__HOW TO COMPLETE THIS TASK__.
Everything in the listing below must be set down again exactly.

__RECORDED INFORMATION__.

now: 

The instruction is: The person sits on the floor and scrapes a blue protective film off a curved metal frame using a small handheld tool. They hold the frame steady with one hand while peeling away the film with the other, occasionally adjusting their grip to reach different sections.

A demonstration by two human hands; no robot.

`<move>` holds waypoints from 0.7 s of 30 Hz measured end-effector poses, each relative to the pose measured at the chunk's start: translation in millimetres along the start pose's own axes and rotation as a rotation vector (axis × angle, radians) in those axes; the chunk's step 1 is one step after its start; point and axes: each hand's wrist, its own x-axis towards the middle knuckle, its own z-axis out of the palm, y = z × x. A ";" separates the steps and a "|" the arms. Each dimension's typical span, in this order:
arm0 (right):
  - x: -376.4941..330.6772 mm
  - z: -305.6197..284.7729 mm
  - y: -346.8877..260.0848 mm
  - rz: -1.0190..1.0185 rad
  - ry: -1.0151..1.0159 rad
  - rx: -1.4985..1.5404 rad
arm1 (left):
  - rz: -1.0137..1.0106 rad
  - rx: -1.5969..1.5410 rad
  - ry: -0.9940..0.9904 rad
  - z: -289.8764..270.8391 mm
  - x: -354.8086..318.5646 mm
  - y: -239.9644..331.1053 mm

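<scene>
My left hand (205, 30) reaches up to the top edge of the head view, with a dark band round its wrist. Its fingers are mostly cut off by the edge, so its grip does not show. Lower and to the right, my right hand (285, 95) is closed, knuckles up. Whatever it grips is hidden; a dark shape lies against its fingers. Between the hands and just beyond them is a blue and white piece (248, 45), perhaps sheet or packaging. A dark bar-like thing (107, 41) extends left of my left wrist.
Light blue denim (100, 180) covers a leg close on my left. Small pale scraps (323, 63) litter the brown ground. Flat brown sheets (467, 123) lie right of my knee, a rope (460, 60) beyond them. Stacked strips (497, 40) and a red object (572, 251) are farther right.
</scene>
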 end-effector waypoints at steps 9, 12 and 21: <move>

__RESPONSE FOR THIS EXERCISE__.
now: 

The instruction is: The person sits on the floor and scrapes a blue protective film off a curved metal frame using a small handheld tool. They hold the frame steady with one hand while peeling away the film with the other, occasionally adjusting their grip to reach different sections.

A demonstration by two human hands; no robot.

`<move>` holds waypoints from 0.7 s of 30 Hz measured end-effector poses, each relative to the pose measured at the chunk's start: translation in millimetres along the start pose's own axes and rotation as a rotation vector (axis × angle, radians) in those axes; the chunk's step 1 is one step after its start; point and axes: each hand's wrist, its own x-axis towards the middle knuckle, its own z-axis out of the palm, y = z × x. A ";" separates the steps and a "|" the arms. Each dimension's typical span, in this order:
arm0 (right):
  - x: -376.4941..330.6772 mm
  - z: -305.6197..284.7729 mm
  - y: -346.8877..260.0848 mm
  - rz: -1.0190..1.0185 rad
  - ry: -1.0151..1.0159 rad
  - rx: -1.4985..1.5404 rad
arm1 (left):
  - rz: -1.0137..1.0106 rad
  - rx: -1.5969..1.5410 rad
  - ry: -0.9940..0.9904 rad
  - z: -289.8764..270.8391 mm
  - x: -354.8086..318.5646 mm
  - y: -239.9644..331.1053 mm

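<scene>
My left hand (205, 30) reaches up to the top edge of the head view, with a dark band round its wrist. Its fingers are mostly cut off by the edge, so its grip does not show. Lower and to the right, my right hand (285, 95) is closed, knuckles up. Whatever it grips is hidden; a dark shape lies against its fingers. Between the hands and just beyond them is a blue and white piece (248, 45), perhaps sheet or packaging. A dark bar-like thing (107, 41) extends left of my left wrist.
Light blue denim (100, 180) covers a leg close on my left. Small pale scraps (323, 63) litter the brown ground. Flat brown sheets (467, 123) lie right of my knee, a rope (460, 60) beyond them. Stacked strips (497, 40) and a red object (572, 251) are farther right.
</scene>
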 end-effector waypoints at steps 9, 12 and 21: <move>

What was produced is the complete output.